#### [Instructions to follow]
Pull out every line of the listing below where "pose" appears.
*** Opening Data listing ***
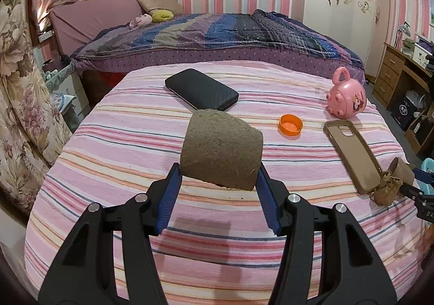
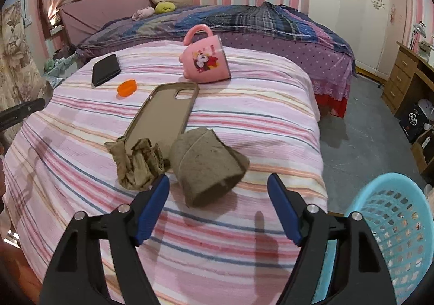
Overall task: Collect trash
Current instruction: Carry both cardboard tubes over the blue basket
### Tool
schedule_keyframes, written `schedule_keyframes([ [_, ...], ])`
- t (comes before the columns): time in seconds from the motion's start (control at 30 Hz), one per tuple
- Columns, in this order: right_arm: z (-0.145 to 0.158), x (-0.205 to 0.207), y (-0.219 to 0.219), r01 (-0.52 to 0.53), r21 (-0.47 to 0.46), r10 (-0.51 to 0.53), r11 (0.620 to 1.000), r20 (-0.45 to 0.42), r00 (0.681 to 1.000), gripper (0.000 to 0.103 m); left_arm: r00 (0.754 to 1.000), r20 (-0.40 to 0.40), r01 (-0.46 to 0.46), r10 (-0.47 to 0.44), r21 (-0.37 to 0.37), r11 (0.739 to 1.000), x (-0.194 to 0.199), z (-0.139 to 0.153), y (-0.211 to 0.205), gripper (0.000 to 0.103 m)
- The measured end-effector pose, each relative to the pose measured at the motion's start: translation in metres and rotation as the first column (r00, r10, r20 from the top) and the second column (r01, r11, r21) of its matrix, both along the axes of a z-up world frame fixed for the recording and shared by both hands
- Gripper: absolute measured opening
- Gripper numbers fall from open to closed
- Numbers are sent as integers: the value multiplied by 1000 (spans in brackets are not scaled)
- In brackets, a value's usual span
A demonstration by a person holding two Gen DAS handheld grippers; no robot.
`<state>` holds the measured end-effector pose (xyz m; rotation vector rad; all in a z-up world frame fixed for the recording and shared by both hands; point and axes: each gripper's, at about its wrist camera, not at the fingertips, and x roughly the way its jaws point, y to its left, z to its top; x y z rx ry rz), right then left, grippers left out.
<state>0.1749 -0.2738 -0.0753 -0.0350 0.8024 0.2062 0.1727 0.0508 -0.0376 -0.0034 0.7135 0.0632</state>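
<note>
Left gripper [image 1: 218, 176] clenched on a brown fibre pot [image 1: 222, 149] above the striped cloth [image 1: 135, 142], right gripper [image 2: 218, 188] released and empty, second fibre pot [image 2: 207, 165] lying just before it, crumpled pot [image 2: 138, 162] touching the phone case [image 2: 162, 112], blue basket [image 2: 393, 234] right of the cloth.

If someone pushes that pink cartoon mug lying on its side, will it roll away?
Probably only a little. The pink plastic cartoon mug lies on its side on the striped pink bedspread, so its round wall could roll, but its loop handle would likely stop it. The soft cloth should slow it too. It looks like light plastic, so a small nudge may shift it.
</note>
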Motion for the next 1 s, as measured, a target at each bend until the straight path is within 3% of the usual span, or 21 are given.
schedule_keyframes([
  [0.17,-3,11,5,-18,4,18,1000,-16,1000,72,1000,6,17,-17,11,1000,0,3,-5,53],
  [0.27,-4,14,6,-32,33,33,999,-15,999,57,1000,6,24,-24,10,1000,-1,2,-9,53],
  [0.37,-3,9,5,-34,34,34,999,-10,999,52,1000,14,25,-25,7,1000,-2,3,-11,53],
  [0.6,15,-19,-8,10,32,-12,999,62,998,50,999,31,42,-43,10,999,-12,7,-24,53],
  [0.77,30,-44,-28,70,4,-70,998,111,991,50,994,63,91,-92,24,996,-28,14,-57,53],
  [1.0,45,-91,-81,225,-17,-219,974,184,958,50,972,90,214,-216,38,976,-54,16,-137,53],
])
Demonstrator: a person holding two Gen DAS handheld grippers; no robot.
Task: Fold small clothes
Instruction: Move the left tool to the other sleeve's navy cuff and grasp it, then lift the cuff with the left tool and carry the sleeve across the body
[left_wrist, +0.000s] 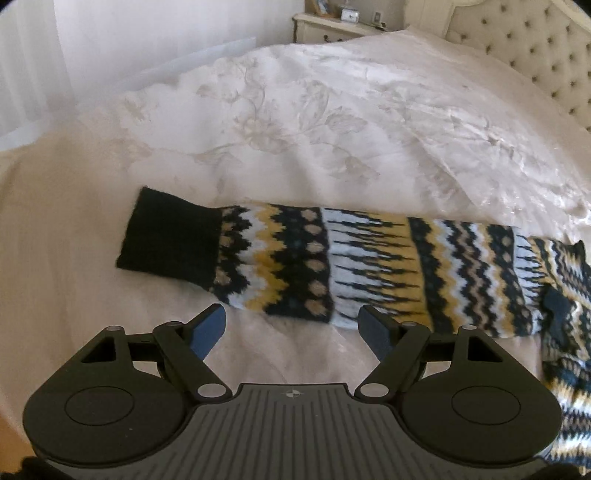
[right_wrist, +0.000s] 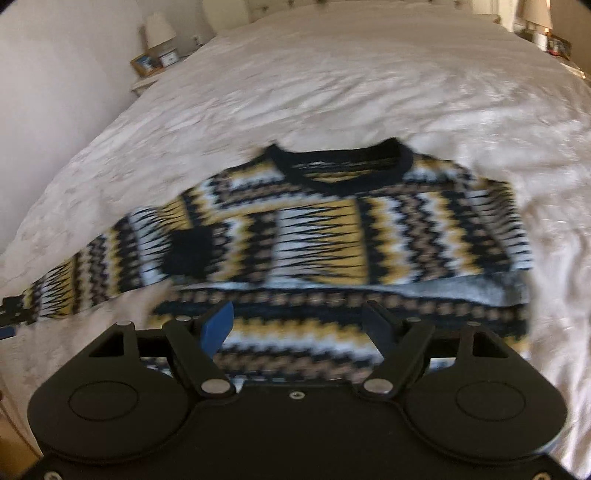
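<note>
Sweater (right_wrist: 332, 236) spread flat on bedspread (right_wrist: 332, 92).
Left gripper (left_wrist: 291, 325) and right gripper (right_wrist: 299, 321) are held wide apart, nothing clasped.

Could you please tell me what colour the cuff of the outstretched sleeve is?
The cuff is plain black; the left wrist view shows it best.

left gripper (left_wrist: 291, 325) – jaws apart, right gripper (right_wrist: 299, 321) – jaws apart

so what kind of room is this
Most likely a bedroom: the patterned knit sweater lies on a cream bedspread, with a tufted cream headboard and a bedside table behind.
</note>
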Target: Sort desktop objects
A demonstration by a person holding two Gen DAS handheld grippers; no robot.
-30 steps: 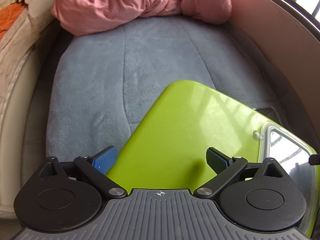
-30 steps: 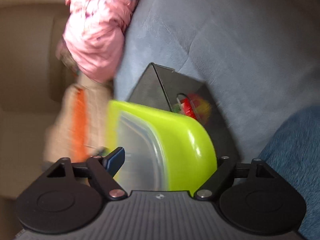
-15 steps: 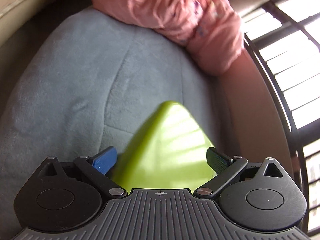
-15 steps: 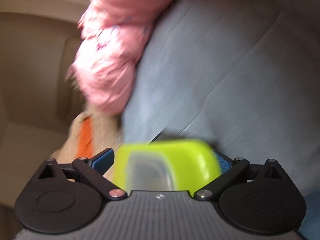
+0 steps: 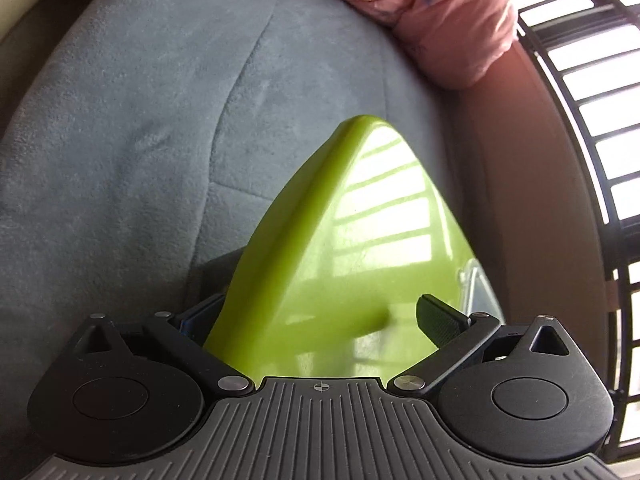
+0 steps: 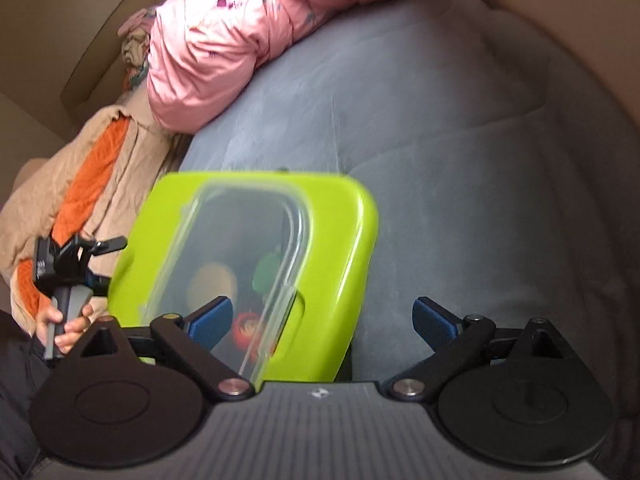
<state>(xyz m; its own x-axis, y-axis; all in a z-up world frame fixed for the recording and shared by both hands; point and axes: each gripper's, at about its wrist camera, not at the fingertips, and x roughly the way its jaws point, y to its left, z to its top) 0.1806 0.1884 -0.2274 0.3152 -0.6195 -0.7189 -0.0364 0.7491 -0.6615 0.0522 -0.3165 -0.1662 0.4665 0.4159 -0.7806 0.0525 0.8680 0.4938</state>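
Left hand-held gripper (image 6: 100, 256) in right view only

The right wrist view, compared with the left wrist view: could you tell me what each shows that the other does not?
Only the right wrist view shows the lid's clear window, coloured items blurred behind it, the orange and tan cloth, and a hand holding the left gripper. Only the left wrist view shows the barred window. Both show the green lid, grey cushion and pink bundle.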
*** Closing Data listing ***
#### [Result for this exercise]
- The measured end-effector pose, each relative to the pose measured at the motion's start: translation in metres and rotation as the first column (r00, r10, r20 from the top) and the second column (r01, r11, r21) of its matrix, both along the axes of a z-up world frame fixed for the recording and shared by both hands
`<state>` holds the measured end-effector pose (xyz m; rotation vector rad; all in a z-up world frame fixed for the recording and shared by both hands; point and axes: each gripper's, at about its wrist camera, not at the fingertips, and x roughly the way its jaws point, y to its left, z to its top; x y z rx ry rz), right then left, grippers left out.

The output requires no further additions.